This blog is small glimpses into my heart and soul - attempts to be transparent with friends, and sometimes, to myself. This is my safe place, where I can come and be purely Ness.

Family: If you found your way here, please do me a favor and don't poke through my closets, ok?

Friday, February 19, 2010

Sucker-punch of Grief

Woke up feeling somewhat energetic. Somehow, within a few hours,  that changed to murky, crabby, irritable depression. Trying to shed my funk when the first one hit. Remember this? That poor little cat you lost, all alone in a strange neighbourhood in the cold of winter? You're not good at protecting little lives given to you, are you? POW! Left shaking and vulnerable, completely unsuspecting the second hit. Remember this? The time when your husband was happy and confident, had the smile of an expecting father, throughly unprepared for his own sucker-punch. POW! And I was undone. The grief swarmed and surrounded. Relentless pummels rained. Howls of pain and screams of rage emanated from a place I didn't know still existed.
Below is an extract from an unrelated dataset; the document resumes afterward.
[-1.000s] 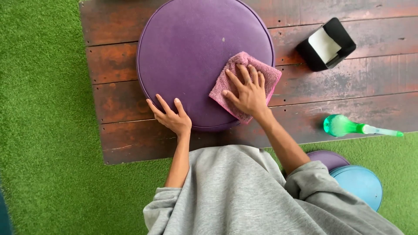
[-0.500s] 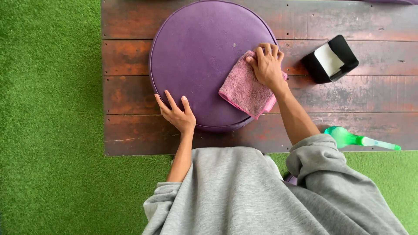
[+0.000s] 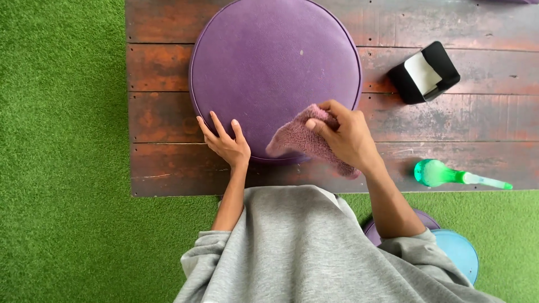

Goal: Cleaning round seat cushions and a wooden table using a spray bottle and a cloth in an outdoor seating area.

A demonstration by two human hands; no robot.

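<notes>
A large round purple cushion point(image 3: 275, 73) lies flat on a dark wooden table point(image 3: 157, 118). My left hand point(image 3: 224, 143) rests with spread fingers on the cushion's near left edge. My right hand point(image 3: 345, 134) grips a bunched pink cloth point(image 3: 300, 140) at the cushion's near right edge; part of the cloth hangs below my palm over the table.
A black holder with white paper point(image 3: 425, 73) stands on the table to the right. A green spray bottle point(image 3: 449, 175) lies near the table's front edge. A purple cushion point(image 3: 373, 230) and a blue cushion point(image 3: 457, 252) sit on the green turf point(image 3: 62, 168) by my right elbow.
My right hand pulled the pink cloth from the cushion's right side down to its near edge and bunched it up. The left hand stayed on the near rim.
</notes>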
Almost three years have passed, but today it feels like I never left that moment. The grief is so strong I can't conquer it, and I lie beaten and bruised.
Little one, I'll never forget you. Every March and November, I'll remember the one missing from my arms. Every time I see the first crocuses of spring, I'll remember the joy you brought me for a few shorts weeks. And every now and then, I'll remember you, JJ, my baby who never had a chance to be, through the sucker-punch of grief.